A word-for-word retyping of the listing below is required, with the pictures dropped.

==================================================

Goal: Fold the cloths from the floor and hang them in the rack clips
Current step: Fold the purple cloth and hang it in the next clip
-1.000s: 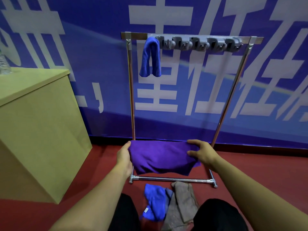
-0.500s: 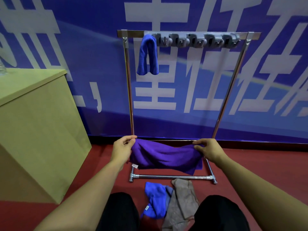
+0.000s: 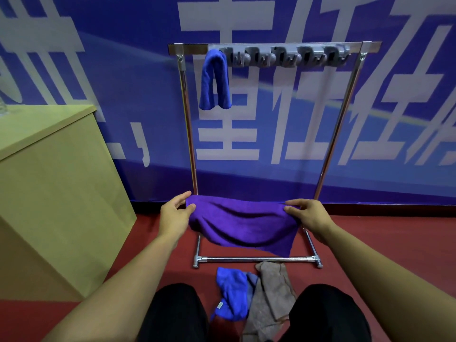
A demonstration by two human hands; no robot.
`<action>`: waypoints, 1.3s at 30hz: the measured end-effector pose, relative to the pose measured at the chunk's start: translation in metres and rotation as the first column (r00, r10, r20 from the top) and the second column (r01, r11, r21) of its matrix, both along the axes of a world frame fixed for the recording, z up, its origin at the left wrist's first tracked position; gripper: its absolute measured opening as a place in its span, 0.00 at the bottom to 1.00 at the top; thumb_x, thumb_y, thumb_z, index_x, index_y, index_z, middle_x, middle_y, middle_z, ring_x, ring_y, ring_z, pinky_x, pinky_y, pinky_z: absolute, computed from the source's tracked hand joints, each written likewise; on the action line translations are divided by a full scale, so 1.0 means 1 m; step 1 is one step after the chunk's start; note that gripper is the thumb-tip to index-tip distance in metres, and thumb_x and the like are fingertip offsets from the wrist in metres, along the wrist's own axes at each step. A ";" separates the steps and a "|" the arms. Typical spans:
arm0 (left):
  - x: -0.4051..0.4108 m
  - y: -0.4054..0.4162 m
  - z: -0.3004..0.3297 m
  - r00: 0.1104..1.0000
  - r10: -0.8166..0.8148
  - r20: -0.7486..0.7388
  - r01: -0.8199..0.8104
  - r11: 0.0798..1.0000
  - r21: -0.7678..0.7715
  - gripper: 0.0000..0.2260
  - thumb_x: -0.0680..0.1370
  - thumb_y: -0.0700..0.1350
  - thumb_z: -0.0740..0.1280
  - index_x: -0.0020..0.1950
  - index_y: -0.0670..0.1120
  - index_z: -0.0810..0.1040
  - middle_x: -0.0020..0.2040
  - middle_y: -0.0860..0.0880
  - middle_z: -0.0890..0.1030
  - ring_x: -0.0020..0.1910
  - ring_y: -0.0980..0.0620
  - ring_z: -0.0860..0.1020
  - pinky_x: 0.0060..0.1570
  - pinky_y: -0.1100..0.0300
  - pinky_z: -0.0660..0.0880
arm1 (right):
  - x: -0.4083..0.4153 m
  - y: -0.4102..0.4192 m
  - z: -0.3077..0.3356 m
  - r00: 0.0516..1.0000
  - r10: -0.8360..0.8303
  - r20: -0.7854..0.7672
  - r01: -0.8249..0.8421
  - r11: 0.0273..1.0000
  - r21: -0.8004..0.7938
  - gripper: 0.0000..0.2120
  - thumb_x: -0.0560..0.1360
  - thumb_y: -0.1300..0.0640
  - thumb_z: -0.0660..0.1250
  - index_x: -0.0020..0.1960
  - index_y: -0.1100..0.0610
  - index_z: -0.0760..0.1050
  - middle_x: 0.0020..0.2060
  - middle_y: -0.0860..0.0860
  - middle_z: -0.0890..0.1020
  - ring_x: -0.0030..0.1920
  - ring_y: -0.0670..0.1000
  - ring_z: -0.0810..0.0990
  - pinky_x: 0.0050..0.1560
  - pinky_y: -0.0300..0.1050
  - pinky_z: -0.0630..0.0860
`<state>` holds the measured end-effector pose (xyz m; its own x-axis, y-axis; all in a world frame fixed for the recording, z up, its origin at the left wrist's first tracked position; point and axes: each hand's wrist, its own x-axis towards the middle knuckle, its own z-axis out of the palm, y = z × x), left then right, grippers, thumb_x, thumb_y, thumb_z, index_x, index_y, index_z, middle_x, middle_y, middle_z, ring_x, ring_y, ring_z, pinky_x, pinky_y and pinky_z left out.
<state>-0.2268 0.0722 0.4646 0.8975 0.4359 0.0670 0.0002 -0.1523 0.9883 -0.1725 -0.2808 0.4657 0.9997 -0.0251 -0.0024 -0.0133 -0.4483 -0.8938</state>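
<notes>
Head view: purple cloth [image 3: 243, 224], a second ago flattened under open palms, now hangs pinched at its ends by left hand [image 3: 174, 214] and right hand [image 3: 308, 215] below the rack clips [image 3: 286, 56]; folding continues.

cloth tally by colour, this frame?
Purple cloth, held in both hands: 1
Blue cloths: 2, one in a rack clip, one on the floor
Grey-brown cloth, floor: 1
Total: 4

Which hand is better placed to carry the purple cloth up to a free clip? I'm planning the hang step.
Right, probably: the right hand grips the purple cloth below the free clips; the left hand sits under the blue cloth.
</notes>
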 end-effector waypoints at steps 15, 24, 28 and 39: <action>0.000 -0.009 -0.001 0.954 0.281 0.106 -0.300 0.912 0.279 0.14 0.73 0.44 0.78 0.58 0.46 0.85 0.45 0.45 0.86 0.45 0.48 0.84 0.56 0.51 0.80 | -0.001 0.000 0.012 0.995 -0.025 0.092 0.041 0.983 -0.176 0.15 0.76 0.56 0.73 0.60 0.60 0.81 0.52 0.54 0.84 0.54 0.55 0.82 0.61 0.53 0.77; -0.002 -0.007 -0.008 0.961 0.261 0.093 -0.277 0.888 0.366 0.04 0.75 0.43 0.75 0.48 0.46 0.82 0.48 0.46 0.79 0.45 0.48 0.78 0.52 0.55 0.74 | 0.003 0.000 0.002 0.986 0.001 0.167 0.036 0.975 -0.218 0.04 0.76 0.50 0.71 0.45 0.49 0.82 0.50 0.51 0.81 0.53 0.50 0.80 0.59 0.46 0.76; 0.000 0.000 -0.011 0.999 0.032 0.002 -0.032 0.973 0.230 0.04 0.80 0.43 0.69 0.49 0.46 0.74 0.45 0.47 0.78 0.41 0.50 0.75 0.45 0.58 0.71 | -0.013 0.003 0.014 0.984 0.031 0.173 -0.025 0.999 -0.035 0.06 0.80 0.55 0.67 0.49 0.56 0.79 0.45 0.50 0.83 0.44 0.46 0.79 0.43 0.29 0.73; -0.004 0.004 -0.006 0.990 -0.143 0.002 0.137 0.954 0.265 0.13 0.83 0.32 0.57 0.48 0.47 0.75 0.37 0.51 0.74 0.31 0.57 0.69 0.34 0.65 0.66 | -0.009 -0.002 0.016 0.958 0.167 0.233 -0.153 0.985 -0.075 0.17 0.79 0.73 0.55 0.42 0.56 0.74 0.39 0.53 0.77 0.34 0.40 0.73 0.37 0.29 0.68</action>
<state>-0.2308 0.0764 0.4586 0.9454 0.2701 0.1823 -0.0605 -0.4043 0.9126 -0.1816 -0.2832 0.4817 0.9623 0.1421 0.2321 0.2720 -0.4764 -0.8361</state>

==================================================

## Exercise answer
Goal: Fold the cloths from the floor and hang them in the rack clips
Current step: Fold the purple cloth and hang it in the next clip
-1.000s: 
-0.500s: 
+0.000s: 
A demonstration by two human hands; no robot.
`<action>`: waypoints, 1.3s at 30hz: the measured end-effector pose, relative to the pose measured at the chunk's start: translation in metres and rotation as the first column (r00, r10, r20 from the top) and the second column (r01, r11, r21) of its matrix, both along the axes of a world frame fixed for the recording, z up, its origin at the left wrist's first tracked position; gripper: its absolute measured opening as a place in its span, 0.00 at the bottom to 1.00 at the top; thumb_x, thumb_y, thumb_z, index_x, index_y, index_z, middle_x, middle_y, middle_z, ring_x, ring_y, ring_z, pinky_x, pinky_y, pinky_z: absolute, computed from the source's tracked hand joints, each written likewise; on the action line translations are divided by a full scale, so 1.0 means 1 m; step 1 is one step after the chunk's start; note that gripper is the thumb-tip to index-tip distance in metres, and thumb_x and the like are fingertip offsets from the wrist in metres, along the wrist's own axes at each step. A ";" separates the steps and a "|" the arms. Typical spans:
arm0 (left):
  - x: -0.4051..0.4108 m
  - y: -0.4054..0.4162 m
  - z: -0.3004..0.3297 m
  - r00: 0.1104..1.0000
  - r10: -0.8166..0.8148
  - r20: -0.7486..0.7388
  - r01: -0.8199..0.8104
  - r11: 0.0798..1.0000
  - r21: -0.7678..0.7715
  - gripper: 0.0000..0.2260
  - thumb_x: -0.0680..0.1370
  - thumb_y: -0.0700..0.1350
  - thumb_z: -0.0740..0.1280
  - index_x: -0.0020..0.1950
  - index_y: -0.0670..0.1120
  - index_z: -0.0810..0.1040
  - middle_x: -0.0020..0.2040
  - middle_y: -0.0860..0.0880
  - middle_z: -0.0890..0.1030
  - ring_x: -0.0020..0.1910
  - ring_y: -0.0980..0.0620
  - ring_z: -0.0860..0.1020
  - pinky_x: 0.0060..0.1570
  - pinky_y: -0.1100..0.0300
  - pinky_z: -0.0660..0.0880
arm1 (right):
  - x: -0.4083..0.4153 m
  - y: -0.4102..0.4192 m
  - z: -0.3077..0.3356 m
  - r00: 0.0516..1.0000
  - r10: -0.8360..0.8303
  - r20: -0.7854..0.7672
  - r01: -0.8249..0.8421
  - r11: 0.0273..1.0000
  - r21: -0.8004..0.7938
  - gripper: 0.0000..0.2120
  - thumb_x: -0.0560..0.1360
  - thumb_y: -0.1300..0.0640
  - thumb_z: -0.0660..0.1250
  - index_x: -0.0020..0.1960
  - index_y: -0.1100..0.0610
  - index_z: -0.0760..0.1050
  - middle_x: 0.0020..0.2060
  - middle_y: -0.0860..0.0860
  - middle_z: -0.0890..0.1020
  - ring_x: -0.0030..0.1920
  - ring_y: -0.0670..0.1000
  - ring_z: -0.0810..0.0990
  - pinky_x: 0.0050..0.1560
  - pinky_y: -0.0300..0.1050
  - pinky_z: -0.0630..0.0860
`<state>` holds the measured end-effector pose (xyz m; its own x-axis, y-axis; all in a world frame fixed for the recording, z up, its origin at the left wrist's first tracked position; point and axes: each hand's wrist, its own x-axis towards the middle knuckle, its own z-axis out of the palm, y = z × x), left then right, grippers, thumb_x, thumb_y, thumb_z, index_x, index_y, index_z, middle_x, middle_y, middle_z, ring_x, ring_y, ring_z, pinky_x, pinky_y and pinky_z left out.
<state>-0.2268 0.0722 0.4646 0.8975 0.4359 0.0670 0.0002 -0.1523 0.9883 -0.1725 -0.2808 0.4657 0.9997 -0.0251 -0.0024 -0.0133 -0.4483 -0.8938</state>
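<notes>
Head view: purple cloth [image 3: 243, 224], a second ago flattened under open palms, now hangs pinched at its ends by left hand [image 3: 174, 214] and right hand [image 3: 308, 215] below the rack clips [image 3: 286, 56]; folding continues.

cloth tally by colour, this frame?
Purple cloth, held in both hands: 1
Blue cloths: 2, one in a rack clip, one on the floor
Grey-brown cloth, floor: 1
Total: 4

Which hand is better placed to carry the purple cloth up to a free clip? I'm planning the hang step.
Right, probably: the right hand grips the purple cloth below the free clips; the left hand sits under the blue cloth.
</notes>
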 end-effector waypoints at steps 15, 24, 28 and 39: <action>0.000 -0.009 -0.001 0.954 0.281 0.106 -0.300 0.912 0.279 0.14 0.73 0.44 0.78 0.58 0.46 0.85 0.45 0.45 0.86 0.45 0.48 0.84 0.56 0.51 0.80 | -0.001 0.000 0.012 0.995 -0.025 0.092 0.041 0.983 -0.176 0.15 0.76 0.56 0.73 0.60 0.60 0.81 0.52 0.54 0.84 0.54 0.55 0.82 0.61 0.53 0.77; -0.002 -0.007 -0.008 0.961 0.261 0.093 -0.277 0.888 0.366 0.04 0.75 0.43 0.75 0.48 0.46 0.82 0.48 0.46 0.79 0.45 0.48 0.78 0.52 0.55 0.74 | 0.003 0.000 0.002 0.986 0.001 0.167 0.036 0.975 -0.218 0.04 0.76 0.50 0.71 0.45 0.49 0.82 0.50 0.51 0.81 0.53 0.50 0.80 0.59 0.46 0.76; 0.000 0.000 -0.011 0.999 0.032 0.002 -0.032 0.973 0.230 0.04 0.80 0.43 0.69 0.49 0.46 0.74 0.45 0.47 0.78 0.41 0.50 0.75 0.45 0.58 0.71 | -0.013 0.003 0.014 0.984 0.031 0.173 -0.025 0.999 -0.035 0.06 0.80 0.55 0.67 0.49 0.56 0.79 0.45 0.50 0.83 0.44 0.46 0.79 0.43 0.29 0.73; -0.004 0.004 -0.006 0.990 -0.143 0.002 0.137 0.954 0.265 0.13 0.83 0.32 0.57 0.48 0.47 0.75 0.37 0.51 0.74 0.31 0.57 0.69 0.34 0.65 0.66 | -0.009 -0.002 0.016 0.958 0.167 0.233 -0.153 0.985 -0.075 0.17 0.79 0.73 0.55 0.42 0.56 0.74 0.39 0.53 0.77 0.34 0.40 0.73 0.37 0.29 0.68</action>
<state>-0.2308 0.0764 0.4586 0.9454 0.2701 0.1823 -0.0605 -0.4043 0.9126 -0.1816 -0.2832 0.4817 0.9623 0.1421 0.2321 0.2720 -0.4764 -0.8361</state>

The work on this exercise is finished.